From the surface, it certainly looks largely analogous to the situation with propellers in water propulsion technology. If you have lots of power available, it might be a good idea to spread it out between more than just one propeller. Two is always good for redundancy anyway, but three or four is a good way to overcome the hydrodynamic limitations inherent in a propeller - better than attempting to build a bigger single propeller. Hence, lots of cheap warships out there with just a single prop, but mostly two-prop ships, whereas a really big ship would be built with three or four until the middle of the 20th century at least.

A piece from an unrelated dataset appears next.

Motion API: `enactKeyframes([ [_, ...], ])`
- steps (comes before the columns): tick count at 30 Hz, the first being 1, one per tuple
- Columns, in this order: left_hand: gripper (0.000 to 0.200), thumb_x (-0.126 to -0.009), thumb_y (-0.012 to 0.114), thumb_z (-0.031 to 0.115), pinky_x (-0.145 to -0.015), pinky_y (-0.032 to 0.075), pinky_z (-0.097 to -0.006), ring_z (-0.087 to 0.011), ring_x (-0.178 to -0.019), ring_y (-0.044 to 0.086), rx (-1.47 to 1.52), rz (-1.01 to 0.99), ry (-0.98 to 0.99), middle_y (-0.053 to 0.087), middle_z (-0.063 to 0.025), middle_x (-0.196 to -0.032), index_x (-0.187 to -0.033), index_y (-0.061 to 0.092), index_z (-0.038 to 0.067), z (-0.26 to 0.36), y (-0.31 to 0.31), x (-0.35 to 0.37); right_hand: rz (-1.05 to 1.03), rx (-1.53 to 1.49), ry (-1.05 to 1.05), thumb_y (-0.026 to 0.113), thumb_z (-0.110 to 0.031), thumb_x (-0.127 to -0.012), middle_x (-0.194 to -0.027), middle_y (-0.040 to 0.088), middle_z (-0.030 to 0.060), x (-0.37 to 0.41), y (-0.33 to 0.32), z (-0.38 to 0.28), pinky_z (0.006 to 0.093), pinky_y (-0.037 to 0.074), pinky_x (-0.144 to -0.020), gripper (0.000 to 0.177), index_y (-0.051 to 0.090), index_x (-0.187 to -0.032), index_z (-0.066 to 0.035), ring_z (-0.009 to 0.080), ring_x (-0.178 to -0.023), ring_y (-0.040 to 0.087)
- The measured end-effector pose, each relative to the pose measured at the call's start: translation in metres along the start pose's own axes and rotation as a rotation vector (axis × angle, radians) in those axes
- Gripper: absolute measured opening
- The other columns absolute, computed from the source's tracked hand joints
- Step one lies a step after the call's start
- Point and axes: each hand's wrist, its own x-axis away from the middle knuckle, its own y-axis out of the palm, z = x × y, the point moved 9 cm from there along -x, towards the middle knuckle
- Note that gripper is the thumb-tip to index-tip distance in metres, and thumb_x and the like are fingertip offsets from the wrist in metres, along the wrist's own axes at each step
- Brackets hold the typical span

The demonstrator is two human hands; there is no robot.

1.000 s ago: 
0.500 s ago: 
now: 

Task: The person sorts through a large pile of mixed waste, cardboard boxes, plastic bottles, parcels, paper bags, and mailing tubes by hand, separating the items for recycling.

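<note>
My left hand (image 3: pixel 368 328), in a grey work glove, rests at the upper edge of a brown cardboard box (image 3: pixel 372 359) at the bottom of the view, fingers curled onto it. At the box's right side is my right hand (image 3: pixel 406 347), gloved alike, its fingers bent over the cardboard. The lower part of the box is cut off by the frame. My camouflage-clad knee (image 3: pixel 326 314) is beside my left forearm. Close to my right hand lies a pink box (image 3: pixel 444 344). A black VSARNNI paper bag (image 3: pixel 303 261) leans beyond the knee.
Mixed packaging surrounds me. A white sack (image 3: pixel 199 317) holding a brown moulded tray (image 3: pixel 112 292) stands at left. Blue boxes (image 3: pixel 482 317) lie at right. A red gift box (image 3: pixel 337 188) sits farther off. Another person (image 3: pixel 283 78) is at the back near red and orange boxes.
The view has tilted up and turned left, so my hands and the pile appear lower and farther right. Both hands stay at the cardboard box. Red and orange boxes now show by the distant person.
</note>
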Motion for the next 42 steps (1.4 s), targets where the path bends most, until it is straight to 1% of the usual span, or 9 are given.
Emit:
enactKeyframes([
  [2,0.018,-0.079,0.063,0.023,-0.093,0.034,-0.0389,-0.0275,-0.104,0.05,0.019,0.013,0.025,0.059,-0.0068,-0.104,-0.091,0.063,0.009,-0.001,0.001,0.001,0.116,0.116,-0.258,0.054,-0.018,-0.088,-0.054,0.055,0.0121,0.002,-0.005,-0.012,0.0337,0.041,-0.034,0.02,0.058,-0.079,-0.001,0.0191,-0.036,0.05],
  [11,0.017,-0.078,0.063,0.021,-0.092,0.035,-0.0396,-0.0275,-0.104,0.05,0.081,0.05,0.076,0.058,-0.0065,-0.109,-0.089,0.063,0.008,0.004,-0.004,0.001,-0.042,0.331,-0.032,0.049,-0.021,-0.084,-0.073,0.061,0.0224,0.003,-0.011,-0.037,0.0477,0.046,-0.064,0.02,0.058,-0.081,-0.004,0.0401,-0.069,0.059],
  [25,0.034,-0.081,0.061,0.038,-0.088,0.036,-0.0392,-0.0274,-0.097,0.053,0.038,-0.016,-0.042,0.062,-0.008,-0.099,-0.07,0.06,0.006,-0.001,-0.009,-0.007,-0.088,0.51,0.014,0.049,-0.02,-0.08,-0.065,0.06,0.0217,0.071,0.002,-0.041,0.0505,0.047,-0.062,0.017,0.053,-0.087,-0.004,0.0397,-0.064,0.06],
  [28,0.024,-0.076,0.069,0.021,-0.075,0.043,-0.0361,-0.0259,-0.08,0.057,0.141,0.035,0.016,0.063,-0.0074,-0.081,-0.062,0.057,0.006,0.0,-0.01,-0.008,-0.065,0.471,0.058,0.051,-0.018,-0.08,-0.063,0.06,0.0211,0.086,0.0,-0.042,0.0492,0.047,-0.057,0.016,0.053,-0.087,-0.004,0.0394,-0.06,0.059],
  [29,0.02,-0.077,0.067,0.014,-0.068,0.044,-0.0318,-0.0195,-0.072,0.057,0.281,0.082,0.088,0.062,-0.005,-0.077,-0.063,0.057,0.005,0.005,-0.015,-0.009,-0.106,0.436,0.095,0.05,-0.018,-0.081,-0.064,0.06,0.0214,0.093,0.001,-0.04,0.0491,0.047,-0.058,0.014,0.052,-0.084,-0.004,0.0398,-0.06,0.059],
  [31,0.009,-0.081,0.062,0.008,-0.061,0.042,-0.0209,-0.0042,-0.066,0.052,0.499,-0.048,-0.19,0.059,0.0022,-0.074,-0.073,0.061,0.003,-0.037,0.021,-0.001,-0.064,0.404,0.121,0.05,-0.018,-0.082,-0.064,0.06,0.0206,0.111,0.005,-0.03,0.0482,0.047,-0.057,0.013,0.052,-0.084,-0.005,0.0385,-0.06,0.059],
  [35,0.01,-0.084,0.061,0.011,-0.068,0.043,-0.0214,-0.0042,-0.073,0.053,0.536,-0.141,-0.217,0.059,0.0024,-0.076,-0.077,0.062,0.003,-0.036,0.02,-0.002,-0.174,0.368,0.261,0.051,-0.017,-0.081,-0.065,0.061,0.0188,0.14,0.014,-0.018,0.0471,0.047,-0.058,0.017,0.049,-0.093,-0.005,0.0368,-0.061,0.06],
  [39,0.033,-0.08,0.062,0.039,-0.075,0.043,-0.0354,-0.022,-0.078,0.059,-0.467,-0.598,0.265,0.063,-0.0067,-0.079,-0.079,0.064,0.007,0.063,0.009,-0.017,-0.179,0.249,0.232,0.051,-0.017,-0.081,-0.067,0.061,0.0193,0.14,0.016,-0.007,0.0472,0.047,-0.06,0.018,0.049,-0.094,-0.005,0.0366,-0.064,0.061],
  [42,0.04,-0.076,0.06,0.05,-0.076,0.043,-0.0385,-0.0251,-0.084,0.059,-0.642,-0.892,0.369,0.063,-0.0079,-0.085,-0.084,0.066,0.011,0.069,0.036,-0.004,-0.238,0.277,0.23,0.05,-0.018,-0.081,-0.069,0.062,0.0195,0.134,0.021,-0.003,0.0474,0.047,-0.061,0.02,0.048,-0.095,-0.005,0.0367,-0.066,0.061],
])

Never mind analogies, tho. The Stargazer design makes intuitive sense: it represents the last gasps of an outdated technology at a time when the Excelsior class propulsion tech is already being introduced, and quite plausibly the only way to compete with "better" and "bigger" is by attempting "more".

That sort of thinking shines through elsewhere as well. The ship has two impulse assemblies of Constitution design, again more instead of better. The saucer is thicker than the Constitution one, with weird things leaking out from the seams and ruining the lines. There are even two bridge superstructures, one upside down at the bottom. It's Constitution tech taken to the very limits, and then some - the end of one well-traveled road.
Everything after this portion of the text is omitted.